The migration of the blastocyst into the uterus is accomplished (1) by the proliferation of trophoblast tissue, (2) by the ability of the trophoblast to digest a path through uterine tissue, (3) by changing the population of integrins on the trophoblast such that the embryo always moves further inside the uterus, and (4) by the "decidual reaction," whereby the uterus can bring blood to the developing embryo. The decidual reaction of the uterus to the implanting embryo shares many characteristics with acute inflammatory responses. The permeability of the uterine blood vessels increases, and new blood vessels are made (angiogenesis). In addition, the trophoblast starts secreting digstive enzymes--collagenases (for the collagens), stromelysin (for fibronectin, laminin, and proteoglycans) and plasmin (to activate the above proteases). Once within the uterus, the integrin population changes again. The human cytotrophoblast cells within the chorionic villi produce the a6b4 laminin-binding integrin. Moreover, as they migrate through the epithelium, they downregulate the a6b4 integrin and upregulate a5b1, which binds to the fibronectin of the stromal matrix. Once within the uterine wall, they produce another integrin, a1b1, a receptor for both laminin and type IV collagen. In human pre-eclampsia, the blastocyst does not fully move into the uterus. Here, the a1b1 integrin fails to be upregulated (Cross et al., 1994). The uterus does not make its normal amount of blood vessels, and collagenases are not secreted by the trophoblast. It is difficult to determine whether the mother or the embryo is the deficient partner in this interaction. It appears that the lack of trophoblast penetration prevents the decidual reaction from forming uterine blood vessels. In the absence of these vessels, the uterus is hypoxic. Under hypoxic conditions, the integrin population doesn't change and the collagenases are not secreted.

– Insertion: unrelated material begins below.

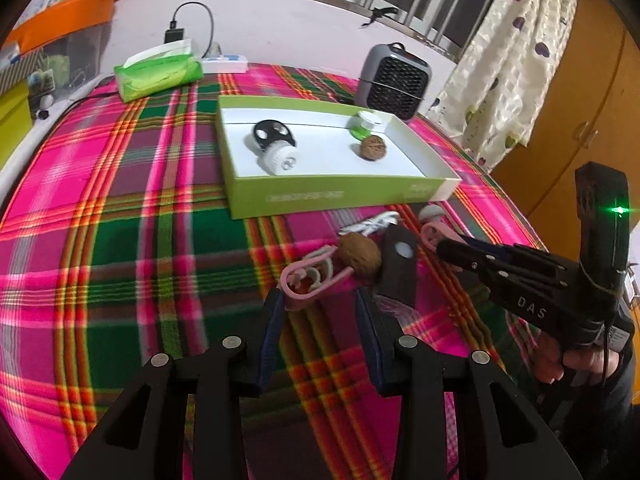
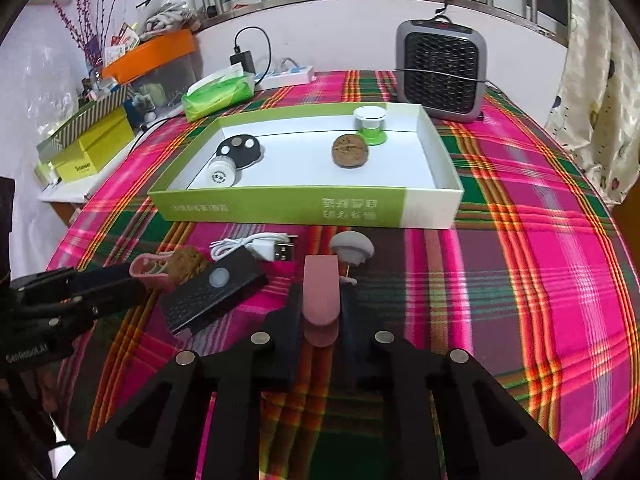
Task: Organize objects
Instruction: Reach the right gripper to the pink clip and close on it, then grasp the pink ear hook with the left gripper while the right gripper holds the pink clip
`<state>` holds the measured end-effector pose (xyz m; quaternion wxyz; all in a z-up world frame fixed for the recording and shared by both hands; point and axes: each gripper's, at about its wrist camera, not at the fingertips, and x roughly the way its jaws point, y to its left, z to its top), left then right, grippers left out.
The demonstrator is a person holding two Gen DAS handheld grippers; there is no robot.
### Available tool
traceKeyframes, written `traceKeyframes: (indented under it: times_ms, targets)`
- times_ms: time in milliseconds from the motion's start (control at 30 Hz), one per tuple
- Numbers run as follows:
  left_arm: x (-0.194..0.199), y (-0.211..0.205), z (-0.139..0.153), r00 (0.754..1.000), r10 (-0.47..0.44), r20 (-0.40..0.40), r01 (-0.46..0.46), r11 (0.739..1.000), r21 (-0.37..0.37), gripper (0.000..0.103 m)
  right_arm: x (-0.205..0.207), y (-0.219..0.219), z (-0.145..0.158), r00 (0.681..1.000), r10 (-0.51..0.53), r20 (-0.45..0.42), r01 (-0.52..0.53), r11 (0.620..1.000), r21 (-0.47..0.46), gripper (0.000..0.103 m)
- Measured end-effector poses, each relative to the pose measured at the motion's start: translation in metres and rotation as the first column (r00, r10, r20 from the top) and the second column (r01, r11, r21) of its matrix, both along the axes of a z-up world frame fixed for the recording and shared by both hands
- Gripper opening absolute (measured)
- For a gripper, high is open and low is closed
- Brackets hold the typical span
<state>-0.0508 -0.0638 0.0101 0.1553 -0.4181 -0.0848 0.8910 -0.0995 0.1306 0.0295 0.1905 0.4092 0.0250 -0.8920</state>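
Note:
In the right wrist view my right gripper (image 2: 322, 292) is shut on a pink clip (image 2: 321, 280), held just above the plaid cloth. My left gripper (image 1: 320, 296) stands open; a second pink clip (image 1: 308, 280) lies at its fingertips, touching the left finger. Beside that clip lie a walnut (image 1: 360, 257) and a flat black device (image 1: 398, 270). A white USB cable (image 2: 256, 246) and a grey mushroom-shaped knob (image 2: 352, 246) rest in front of the green tray (image 2: 304, 208). The tray holds a black-and-white gadget (image 2: 234, 158), another walnut (image 2: 350, 151) and a green-and-white cap (image 2: 370, 126).
A grey fan heater (image 2: 440, 72) stands behind the tray at the back right. A green tissue pack (image 2: 218, 94) and a white power strip (image 2: 288, 74) lie at the back left. Yellow-green boxes (image 2: 96, 148) sit on a side shelf left; a curtain (image 1: 516, 60) hangs right.

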Motion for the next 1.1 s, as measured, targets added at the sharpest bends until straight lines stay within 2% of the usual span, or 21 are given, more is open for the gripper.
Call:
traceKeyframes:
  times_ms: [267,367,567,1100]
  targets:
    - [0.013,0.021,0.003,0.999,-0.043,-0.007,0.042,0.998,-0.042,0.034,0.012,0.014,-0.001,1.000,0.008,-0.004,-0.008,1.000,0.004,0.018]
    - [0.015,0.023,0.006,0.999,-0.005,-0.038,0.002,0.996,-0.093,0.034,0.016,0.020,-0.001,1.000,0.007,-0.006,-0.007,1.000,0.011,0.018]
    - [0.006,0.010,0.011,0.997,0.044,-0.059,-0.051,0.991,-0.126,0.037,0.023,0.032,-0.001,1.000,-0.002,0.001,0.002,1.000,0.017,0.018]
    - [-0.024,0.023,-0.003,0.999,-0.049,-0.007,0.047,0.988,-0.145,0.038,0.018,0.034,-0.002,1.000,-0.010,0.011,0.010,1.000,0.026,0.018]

When mouse embryos are transplanted to non-uterine sites within the mouse, the trophoblast invades the tissue and does not stop (see Alpin and Glasser, 1994; Alpin, 2000). In the uterus, the growth of the trophoblast is tightly regulated. It is probable that TGFb1, expressed in the uterus, blocks the secretion of proteases, and protease inhibitors are also present in the uterus.

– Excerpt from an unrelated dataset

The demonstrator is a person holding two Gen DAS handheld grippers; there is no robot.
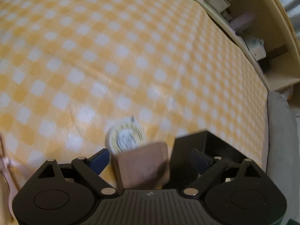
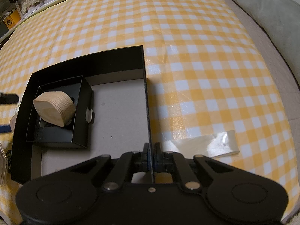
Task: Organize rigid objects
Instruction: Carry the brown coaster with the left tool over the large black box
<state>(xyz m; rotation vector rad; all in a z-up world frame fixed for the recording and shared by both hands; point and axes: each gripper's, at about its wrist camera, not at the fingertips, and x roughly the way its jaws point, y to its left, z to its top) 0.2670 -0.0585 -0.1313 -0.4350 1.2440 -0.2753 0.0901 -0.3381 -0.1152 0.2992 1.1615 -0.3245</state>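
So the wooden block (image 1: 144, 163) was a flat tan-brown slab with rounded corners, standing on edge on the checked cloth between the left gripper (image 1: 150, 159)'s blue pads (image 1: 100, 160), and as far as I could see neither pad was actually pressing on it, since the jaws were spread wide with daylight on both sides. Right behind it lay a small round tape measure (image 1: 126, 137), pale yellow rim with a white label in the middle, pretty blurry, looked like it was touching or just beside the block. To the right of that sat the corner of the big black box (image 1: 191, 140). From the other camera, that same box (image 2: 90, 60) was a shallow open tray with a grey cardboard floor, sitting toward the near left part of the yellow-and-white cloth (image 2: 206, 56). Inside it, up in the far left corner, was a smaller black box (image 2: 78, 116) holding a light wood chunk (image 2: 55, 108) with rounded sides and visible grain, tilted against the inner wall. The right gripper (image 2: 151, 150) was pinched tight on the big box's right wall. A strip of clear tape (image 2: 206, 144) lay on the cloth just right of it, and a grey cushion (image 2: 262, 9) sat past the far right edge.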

Trophoblast control of maternal endocrine functions

Progesterone is required throughout pregnancy to maintain a uterine environment that will continue the pregnancy. Different species induce progesterone in different ways, but in primates and horses, chorionic gonadotropins from the trophoblast maintain the ovarian corpus luteum in an active state, allowing it to make progesterone. Later in pregnancy, this function is taken over by the placenta, itself. In many mammals, the trophoblast also produces somatomammotrophin (placental lactogen), a hormone that causes the growth of the mammary glands and the initiation of milk production.

Placental control of the maternal immune system

Somehow, the fetus must survive as an allograft--that is as a genetically foreign tissue within the body of another. The fetus (and its trophoblast) contain a genome that encodes proteins from both the mother and the father. The most critical of these antigens are the histocompatability antigens. These proteins distinguish self from non-self. They are critical in allowing each person to mount an immune response against just about any foreign substance, and they are also the antigens that prevent grafts from being accepted by genetically non-identical people or animals.

The potency of this block against immunological rejection can be seen when embryos are transplanted from one species into another (zebra embryos into horses, for instance). The embryo will do fine, even though it shares none of the histocompatability antigens with the mother. There are several ways that the fetus can cause such immunosuppression. The first is non-selective. The trophoblast appears to secrete several molecules that suppress the immune system. These include factors such as progesterone, a-fetoprotein, placental lactogen, activin, inhibin, and interleukins 1b, 6 and 10. Interleukin 10 is extremely interesting in this respect, since it blocks the proliferation of those helper T-cells associated with stimulating allograft rejection (Cadet et al., 1995). These factors would give a non-specific immunosuppression, especially in the vicinity of the trophoblast.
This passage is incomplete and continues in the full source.